I'm going to start another thread on this, but I don't think this was the original motor mount on this car. My boxster is a 99, and this motor mount was a solid-face design....according to Pedro's Garage, they stopped using those in 98. Further, the motor mount I removed was a 3 bolt design but MY CAR has 4 bolts in the updated design...the 4th bolt was unused on the motor mount. In addition, the 4th unused bolt that was in the engine was not of a design suitable for use on the motor mount - it wasn't long enough.

Based upon this stuff, I think this motor mount was put on the car sometime in the past and I think they over-torqued the studs back into the chassis.

One of the studs that I stripped out of the chassis was being tightened WITH a torque wrench to 34 lb/ft at the time it popped out.

So I think they were either over-torqued previously or were cross-threaded.

In terms of how to avoid any problems, here's what I learned:

1. Removing the lower coolant holes makes this entire job vastly easier. They are $10 a piece and if it's a good time to do your coolant, do this and replace the hoses simultaneously. It is good maintenance, and will probably save you an hour of frustration working around the hoses.

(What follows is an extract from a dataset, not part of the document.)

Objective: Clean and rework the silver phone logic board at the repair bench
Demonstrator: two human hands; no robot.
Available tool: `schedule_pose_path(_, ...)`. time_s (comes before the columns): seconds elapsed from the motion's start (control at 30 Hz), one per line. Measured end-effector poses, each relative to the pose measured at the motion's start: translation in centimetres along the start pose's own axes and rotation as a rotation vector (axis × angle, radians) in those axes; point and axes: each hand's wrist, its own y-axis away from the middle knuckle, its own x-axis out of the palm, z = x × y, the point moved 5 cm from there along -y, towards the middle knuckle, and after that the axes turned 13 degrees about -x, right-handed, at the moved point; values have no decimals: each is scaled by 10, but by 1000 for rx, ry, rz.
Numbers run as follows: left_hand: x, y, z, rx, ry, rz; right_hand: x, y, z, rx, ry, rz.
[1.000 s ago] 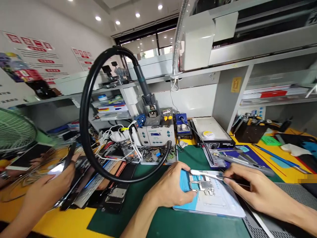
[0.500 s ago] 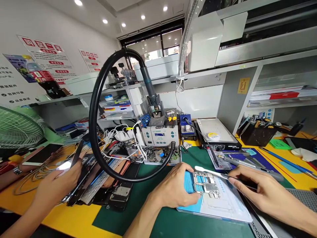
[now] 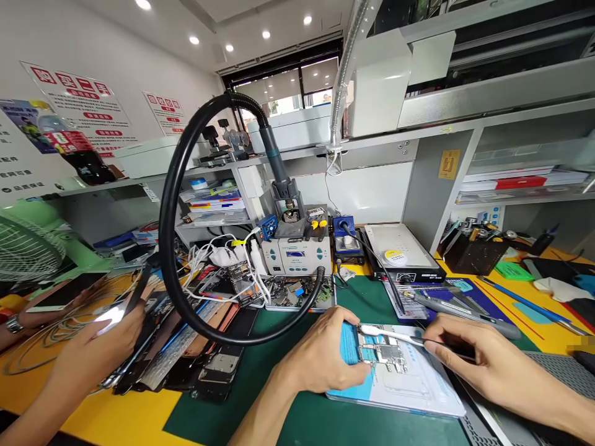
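Observation:
My left hand is closed on the left edge of a silvery phone circuit board, thumb and fingers at opposite corners. The board lies on a blue-and-white flat pad or box, with a ribbed blue patch by my fingers. Between the thumb and fingers of my right hand is a toothbrush with a white head and a black handle. Its head rests over the board's upper edge, and the bristles are hidden beneath.
A hot-air station with a looping black hose stands behind a tray of boards. Phone parts are piled left. Another person's hand holds a lit object. A grey pen-shaped tool lies beyond my right hand.
The toothbrush head has come down slightly, from the board's upper edge to over its upper part. My left hand keeps its grip. The whole view has shifted a little.

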Motion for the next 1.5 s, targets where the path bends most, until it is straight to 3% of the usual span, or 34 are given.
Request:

2. Get a 7mm socket and a 4-6" extension for it on a 3/8" drive (might need a 3/8 to 1/4 converter socket). Remove the studs with the mount, put the mount back on the engine, THEN thread the studs back into the chassis through the engine mount yoke holes. Once fully seated, THEN tighten the nuts on the studs and torque to value.

3. Have a 1/2 socket with a 6" extension and a 15mm socket for the nuts.

4. Buy a 15mm ratcheting wrench - it will make removing the mount from the engine far easier

5. Spray it all with PB Blaster before you start. The bolts may only be spec'd to 34 lb/ft of torque, but good lord are they tight when you are working on jack stands with small tools.

6. Doing the motor mount fits in well with several other jobs, including the aforementioned coolant but also the fuel filter. I'd recommend planning on doing several things at once to make it all alot more worthwhile....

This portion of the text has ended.